US Fish & Wildlife Service


Date of this Version



Kantrud, H. A. 1982. Maps of distribution and abundance of selected species of birds on uncultivated native upland grasslands and shrubsteppe in the Northern Great Plains. U.S. Dept. Int., Fish and Wildl. Serv. FWS/OBS-82/31. 31 pp.


U.S. government work


Many areas of the northern Great Plains (Fenneman 1931) remain poorly known ornithologically. Knowledge of species distribution in portions of this vast area has been advanced by recent State birds books (Stewart 1975; South Dakota Ornithologists' Union 1978) but many voids remain. Especially desirable for biologists and land managers is information concerning the relative abundance of plant and animal species over large land areas.

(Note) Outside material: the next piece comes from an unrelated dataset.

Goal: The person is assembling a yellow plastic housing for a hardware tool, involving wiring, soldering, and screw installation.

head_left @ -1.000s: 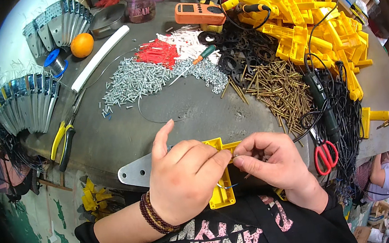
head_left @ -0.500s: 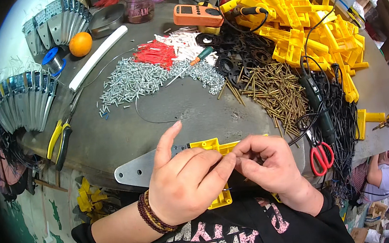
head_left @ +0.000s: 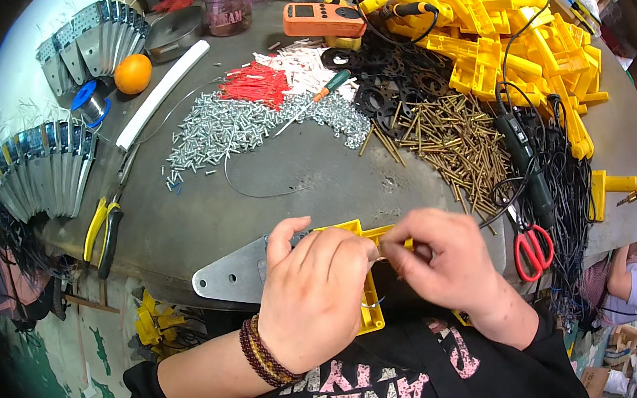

This information can only be obtained from extensive surveys of the biota. The field of community ecology has been severely hampered by lack of information on species abundance (Dice 1930; Cain 1947; Partch 1962; Udvardy 1963). In 1974-78, the U.S. Fish and Wildlife Service's Migratory Birds and Biological Services Programs jointly funded an extensive study in an attempt to develop a classification of native, northern Great Plains grasslands based on their use by breeding birds. Other goals were to investigate the effects of grazing and other environmental factors on breeding birds and the vegetation. The results of these portions of the study will be reported later. The purpose of this report is to provide ecologists and ornithologists with recent information on areas of abundance of some of the more important members of the avifauna which use grasslands. This information should also prove valuable to conservationists and resource managers as energy developments and further expansion and intensification of the agricultural industry result in increased destruction of native grassland habitat in areas now supporting some of the less common species. During the study, breeding bird censuses were conducted on 615 plots of uncultivated native upland grassland and shrubsteppe in the portion of the northern Great Plains that lies within the United States (Fig. 1). The study area (about 6 X 10 3 km 2) includes portions of Montana, Wyoming, Colorado, North Dakota, South Dakota, and Nebraska. Grasslands in the mountains, badlands, sand deposits, and river valleys (shown in white on Fig. 1) were not sampled and so are excluded from further consideration.